Cette exclusion de la communauté légionnaire m'a profondément affecté. Au cours de ces dernières années, je n'ai fait que demander, aussi bien en publique qu'en privé, les choses suivantes:

  1. Justice et réconciliation avec les victimes du père Maciel
  2. Cohérence entre les critères évangéliques et le véritable service des âmes
  3. Transparence dans le gouvernement et dans les finances de la congrégation
  4. Co-responsabilité
  5. Enquête et rédaction de la véritable histoire du père Maciel et de la Légion
  6. Identification et exclusion des éléments pervers hérités du macielisme, que l'on rencontre dans notre culture légionnaire (discrimination en fonction des classes sociales; mensonges; tromperies; utilisations de personnes comme des moyens; culture du résultat en terme quantitatif ; racisme ; infantilisme ; manque de débat et de place pour l'esprit critique...)
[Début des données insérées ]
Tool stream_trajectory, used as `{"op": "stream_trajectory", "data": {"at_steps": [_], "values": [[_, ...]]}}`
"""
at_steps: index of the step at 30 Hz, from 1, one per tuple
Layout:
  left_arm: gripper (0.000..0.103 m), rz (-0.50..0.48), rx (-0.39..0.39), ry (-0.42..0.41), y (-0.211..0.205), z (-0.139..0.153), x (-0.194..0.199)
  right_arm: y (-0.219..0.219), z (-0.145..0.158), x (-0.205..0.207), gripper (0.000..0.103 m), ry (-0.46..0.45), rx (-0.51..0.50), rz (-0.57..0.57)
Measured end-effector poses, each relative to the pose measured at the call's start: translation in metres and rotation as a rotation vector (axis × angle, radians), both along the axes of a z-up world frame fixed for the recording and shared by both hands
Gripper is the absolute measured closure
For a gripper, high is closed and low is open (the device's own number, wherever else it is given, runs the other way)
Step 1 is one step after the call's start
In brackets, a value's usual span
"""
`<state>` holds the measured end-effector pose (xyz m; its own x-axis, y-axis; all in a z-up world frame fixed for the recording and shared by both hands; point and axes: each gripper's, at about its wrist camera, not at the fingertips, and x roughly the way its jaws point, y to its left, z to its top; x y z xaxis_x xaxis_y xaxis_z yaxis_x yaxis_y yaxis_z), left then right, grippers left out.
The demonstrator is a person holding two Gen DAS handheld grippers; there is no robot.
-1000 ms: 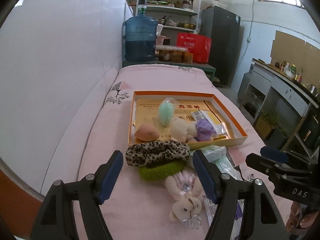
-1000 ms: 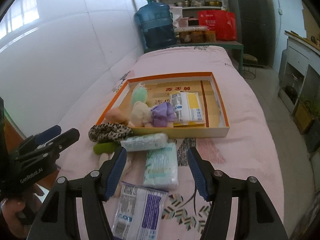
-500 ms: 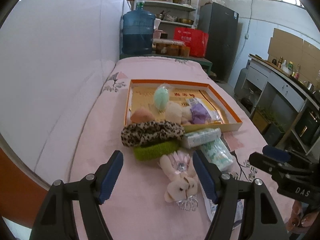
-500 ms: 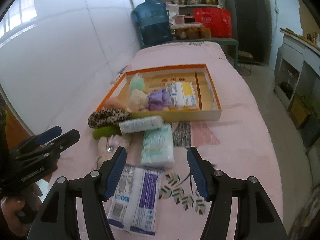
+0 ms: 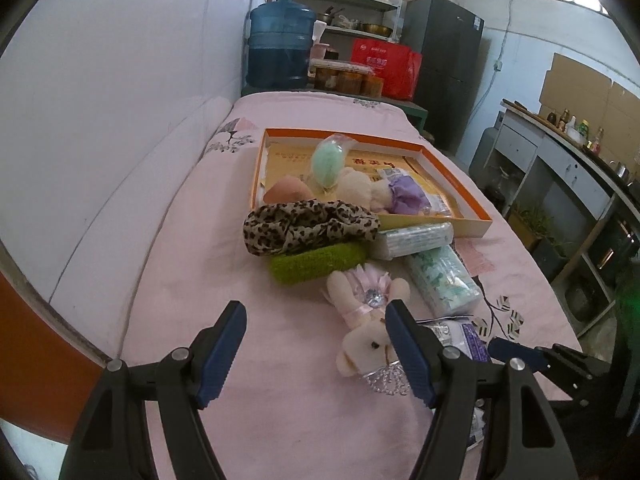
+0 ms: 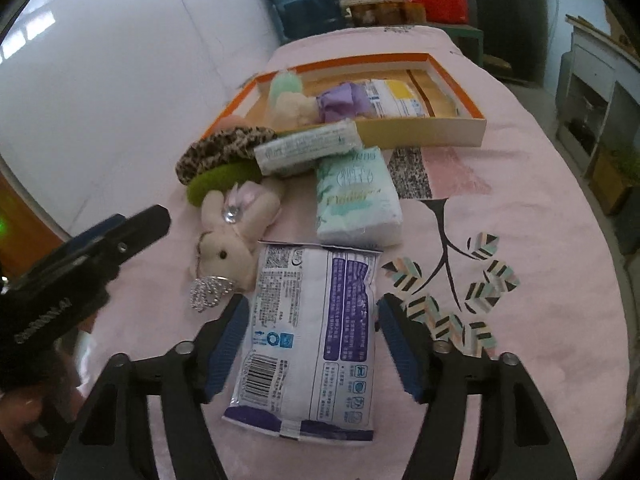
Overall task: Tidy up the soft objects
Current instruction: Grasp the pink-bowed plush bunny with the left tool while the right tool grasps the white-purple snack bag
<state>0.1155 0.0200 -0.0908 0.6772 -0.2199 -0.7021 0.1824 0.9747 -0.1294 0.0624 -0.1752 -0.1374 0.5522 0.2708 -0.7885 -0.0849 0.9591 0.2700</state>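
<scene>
My right gripper [image 6: 312, 306] hovers low over the pink bed, jaws opening, with a white and purple packet [image 6: 316, 320] lying flat between them, untouched by the pads. My left gripper [image 5: 315, 308] is open and holds nothing. A cream plush toy in a pink dress [image 5: 366, 312] lies just past its right finger. Beyond it lie a green scrunchie [image 5: 318, 264], a leopard-print scrunchie [image 5: 308, 226] and two tissue packs [image 5: 442, 276]. The orange-rimmed box [image 5: 452, 184] behind holds a mint puff [image 5: 328, 162], a peach sponge and a cream plush with purple cloth.
A white wall [image 5: 120, 120] runs along the bed's left side. A blue water jug [image 5: 280, 48], shelves, a red bag and a dark fridge stand past the bed's far end. The bed drops off on the right towards grey cabinets [image 5: 560, 184].
Both grippers have sunk towards the bed. The purple packet has come between the right gripper's fingers, which stand wider apart. The plush toy now sits close to the left gripper's right finger.
</scene>
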Motion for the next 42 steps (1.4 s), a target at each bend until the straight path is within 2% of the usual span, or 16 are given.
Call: {"op": "stream_trajectory", "data": {"at_steps": [11, 15, 18, 27, 30, 33, 37, 42], "values": [[0.031, -0.027, 0.012, 0.025, -0.016, -0.007, 0.015, 0.016, -0.019, 0.004, 0.032, 0.032, -0.081, -0.01], [0.031, -0.052, 0.04, 0.069, -0.034, -0.02, 0.028, 0.015, -0.019, 0.003, 0.049, 0.024, -0.085, 0.001], [0.031, -0.066, 0.046, 0.094, -0.044, -0.029, 0.034, 0.012, -0.018, 0.001, 0.056, 0.021, -0.075, 0.016], [0.031, -0.042, 0.062, 0.179, -0.055, -0.057, 0.048, -0.012, -0.015, -0.007, 0.061, 0.032, -0.028, 0.004], [0.038, -0.029, 0.079, 0.16, -0.056, -0.056, 0.046, -0.016, -0.016, -0.007, 0.061, 0.033, -0.018, 0.002], [0.055, -0.048, 0.049, 0.149, -0.054, -0.054, 0.045, -0.015, -0.015, -0.008, 0.061, 0.03, -0.021, 0.004], [0.06, -0.058, 0.031, 0.137, -0.053, -0.051, 0.041, -0.015, -0.015, -0.009, 0.061, 0.027, -0.021, 0.007], [0.06, -0.065, -0.001, 0.136, -0.048, -0.047, 0.032, -0.015, -0.013, -0.009, 0.062, 0.02, -0.015, 0.008]]}}
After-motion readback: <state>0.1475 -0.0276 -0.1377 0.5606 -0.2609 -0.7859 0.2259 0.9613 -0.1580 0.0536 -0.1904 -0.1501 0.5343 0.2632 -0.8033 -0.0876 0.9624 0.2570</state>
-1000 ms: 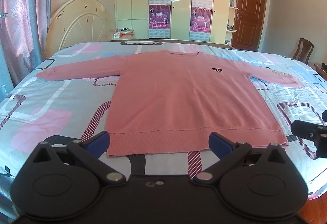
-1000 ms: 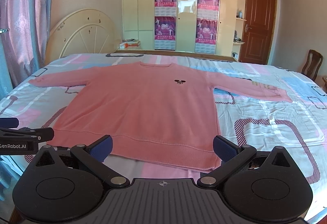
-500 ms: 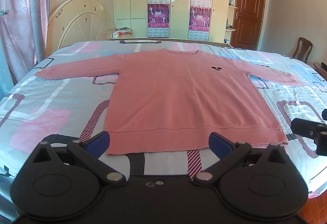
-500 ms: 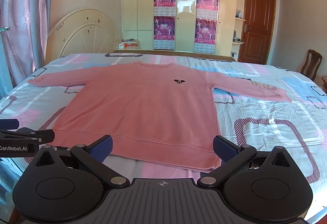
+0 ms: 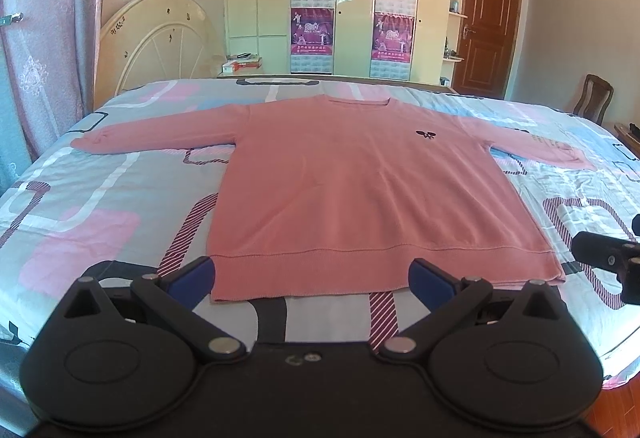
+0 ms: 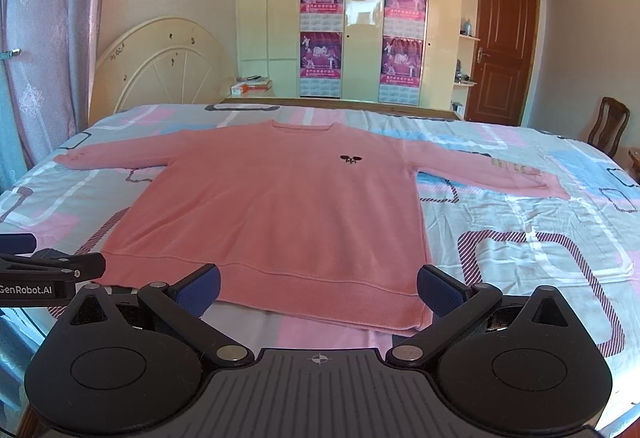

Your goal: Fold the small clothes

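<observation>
Two grippers hover at the near edge of the patterned pink, blue and grey bed (image 5: 92, 194), where a salmon-pink knitted long-sleeved sweater (image 5: 360, 190) lies flat, front up, sleeves stretched out to both sides and neckline at the far end. Nothing is folded yet, so the first fold probably calls for each gripper to pinch only the knit, not the bedsheet beneath, and to lift evenly so the body stays smooth. The left gripper (image 5: 312, 274) has its blue-padded fingers spread wide and empty, just short of the ribbed hem; the right gripper (image 6: 318, 288) is likewise spread wide, holding nothing, its fingers bracketing the hem's right half.
</observation>
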Tool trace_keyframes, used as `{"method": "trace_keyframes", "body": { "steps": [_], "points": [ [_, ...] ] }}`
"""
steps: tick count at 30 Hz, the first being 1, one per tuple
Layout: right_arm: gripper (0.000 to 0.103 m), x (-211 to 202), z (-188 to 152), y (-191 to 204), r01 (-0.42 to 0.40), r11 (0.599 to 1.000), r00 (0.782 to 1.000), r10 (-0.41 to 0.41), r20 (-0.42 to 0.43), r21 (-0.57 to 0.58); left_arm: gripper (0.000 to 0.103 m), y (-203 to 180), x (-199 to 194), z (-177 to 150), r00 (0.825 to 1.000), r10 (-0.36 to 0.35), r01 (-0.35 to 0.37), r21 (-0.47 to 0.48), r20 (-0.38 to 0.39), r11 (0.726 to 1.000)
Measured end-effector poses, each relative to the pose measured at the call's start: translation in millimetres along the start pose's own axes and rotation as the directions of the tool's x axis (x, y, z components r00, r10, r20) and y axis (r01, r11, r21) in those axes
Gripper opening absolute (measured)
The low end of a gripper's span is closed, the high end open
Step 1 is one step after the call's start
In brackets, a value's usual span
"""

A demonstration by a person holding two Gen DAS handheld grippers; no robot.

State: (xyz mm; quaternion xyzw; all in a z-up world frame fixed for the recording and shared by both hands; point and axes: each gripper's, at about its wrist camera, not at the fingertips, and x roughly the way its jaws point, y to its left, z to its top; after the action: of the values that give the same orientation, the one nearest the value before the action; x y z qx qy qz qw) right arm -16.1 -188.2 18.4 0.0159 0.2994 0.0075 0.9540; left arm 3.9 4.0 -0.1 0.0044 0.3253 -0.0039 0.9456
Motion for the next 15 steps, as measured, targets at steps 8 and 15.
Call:
{"method": "trace_keyframes", "body": {
  "steps": [8, 15],
  "points": [
    [0.103, 0.0, 0.7, 1.4, -0.002, 1.000, 1.000, 0.002, 0.001, 0.001, 0.103, 0.4, -0.4, 0.2, 1.000, 0.002, -0.002, -0.001, -0.001, 1.000],
    [0.103, 0.6, 0.9, 1.4, -0.002, 1.000, 1.000, 0.002, 0.001, 0.001, 0.103, 0.1, 0.0, -0.2, 1.000, 0.003, -0.003, -0.001, -0.002, 1.000]
  ]
}}
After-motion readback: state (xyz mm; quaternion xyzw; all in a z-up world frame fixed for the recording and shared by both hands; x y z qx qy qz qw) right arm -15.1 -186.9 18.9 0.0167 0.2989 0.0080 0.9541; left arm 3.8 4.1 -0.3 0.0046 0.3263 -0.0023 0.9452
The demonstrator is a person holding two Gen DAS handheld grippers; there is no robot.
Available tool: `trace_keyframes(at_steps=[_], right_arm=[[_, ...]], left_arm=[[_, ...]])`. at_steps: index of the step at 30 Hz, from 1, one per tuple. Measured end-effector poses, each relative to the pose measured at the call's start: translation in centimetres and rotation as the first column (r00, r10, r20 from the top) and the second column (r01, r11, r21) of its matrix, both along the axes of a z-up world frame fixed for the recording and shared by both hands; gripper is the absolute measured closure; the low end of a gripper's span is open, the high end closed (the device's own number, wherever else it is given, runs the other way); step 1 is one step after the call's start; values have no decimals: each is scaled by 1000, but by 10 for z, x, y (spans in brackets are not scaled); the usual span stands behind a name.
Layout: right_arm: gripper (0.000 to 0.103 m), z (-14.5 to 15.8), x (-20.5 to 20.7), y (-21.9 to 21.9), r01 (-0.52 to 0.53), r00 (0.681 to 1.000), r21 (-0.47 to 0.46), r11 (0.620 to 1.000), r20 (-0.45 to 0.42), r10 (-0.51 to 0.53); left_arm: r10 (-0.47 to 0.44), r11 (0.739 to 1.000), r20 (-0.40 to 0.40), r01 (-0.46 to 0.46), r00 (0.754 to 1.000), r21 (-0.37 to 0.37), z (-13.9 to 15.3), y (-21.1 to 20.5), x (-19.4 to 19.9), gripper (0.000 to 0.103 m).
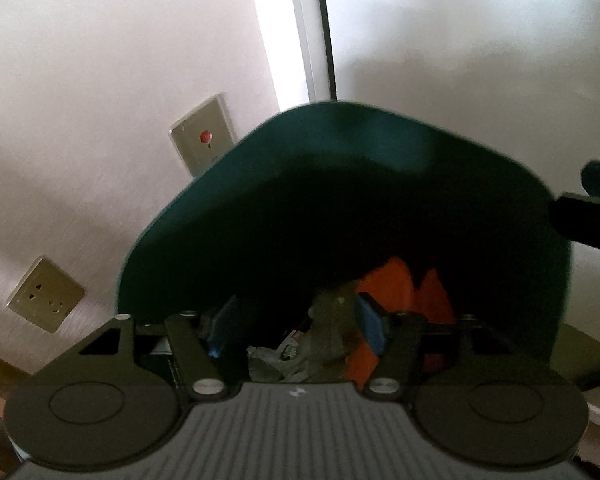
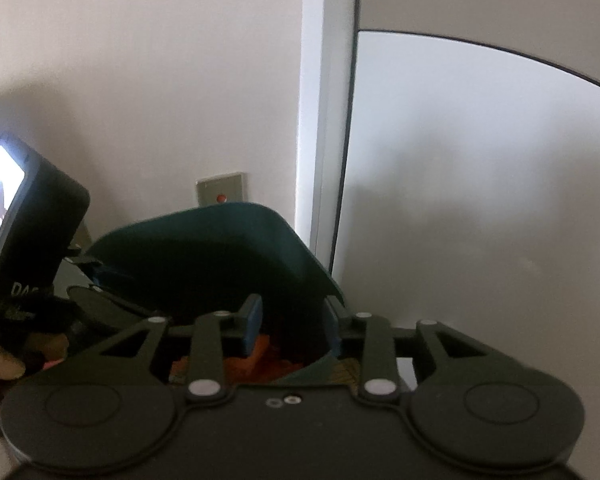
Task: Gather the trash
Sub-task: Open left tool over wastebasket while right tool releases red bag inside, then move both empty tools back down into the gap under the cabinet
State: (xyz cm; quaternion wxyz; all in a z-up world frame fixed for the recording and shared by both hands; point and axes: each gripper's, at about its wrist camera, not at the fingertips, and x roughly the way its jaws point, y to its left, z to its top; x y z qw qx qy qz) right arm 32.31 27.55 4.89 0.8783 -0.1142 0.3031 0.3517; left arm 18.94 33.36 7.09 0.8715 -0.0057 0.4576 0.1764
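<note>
crumpled trash (image 1: 300,354) inside the dark green bin (image 1: 228,200), just beyond the parted, empty-handed left tongs (image 1: 296,328)

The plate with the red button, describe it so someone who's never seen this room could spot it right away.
Start at the white wall left of the white vertical frame. Above the dark green bin sits a brushed-metal plate with one small red button. The other metal plate, the socket lower left, has only pin holes and no red.
</note>
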Motion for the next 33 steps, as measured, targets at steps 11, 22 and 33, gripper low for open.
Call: trace_keyframes(at_steps=[11, 22, 33], right_arm=[[55, 33, -43, -76, -27, 999, 89, 996, 34, 24], [50, 39, -99, -167, -24, 999, 151, 988, 47, 17], [49, -2, -131, -248, 18, 999, 163, 986, 30, -23]], left_arm=[[-32, 999, 169, 32, 985, 2, 53, -42, -63, 24], [-81, 997, 279, 82, 957, 8, 79, -105, -123, 22], [-161, 986, 292, 168, 943, 0, 59, -166, -150, 4]])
Lequel de ces éléments risque de susciter des inquiétudes ? Lequel de ces éléments justifie que je sois interdit de séjour dans ces communautés ?

Est-ce cela, la nouvelle Légion ? Une nouvelle légion qui exclut ceux qui pensent différemment ? Une légion qui n'a pas de place pour le frère incommode ? Pour un frère qui a passé 34 années à vos côtés ? Ne s'agirait-il pas plutôt de la vieille légion, celle qui n'a pas su écouter les victimes du père Maciel ? Celle qui n'a pas voulu écouter ceux qui nous accusaient d'être une secte ? Ne s'agirait-il pas de la même vieille légion qui n'accepte de lire que la revue interne de la communauté, passe son temps à se féliciter et s'auto-congratuler pour ses réussites et ses réalisations... ignorant tous les dégâts qu'elle a faits à l'Eglise et l'urgente nécessité d'un changement radical ?

Personnellement, je suis très inquiet de voir que les protecteurs du père Maciel continuent à visiter des communautés, à prêcher des retraites, à recevoir des nominations de supérieur ou de confesseur. Mais je n'ai jamais considéré qu'ils n'avaient pas le droit de se rendre dans une communauté légionnaire, de déjeuner avec elle ou de dormir dans une chambre. Parce que dans le fond, ce sont des frères... ou peut-être plutôt devrais-je dire : « c'était des frères ». Pour votre gouverne, sachez que je n'ai jamais envoyé d'information à la presse. La lettre sur la vente de l'UNID, je l'ai envoyé à quelques supérieurs, à des conseillers et à quelques prêtres légionnaires. Je n'ai pas donné d'interview. Depuis le début, j'ai toujours signé les lettres en mon nom, et je n'ai jamais écrit en cachette.

Mes frères, c'est le silence des bons qui a permis au père Maciel de faire tant de mal à nos frères. Ne soyez pas complices par votre silence.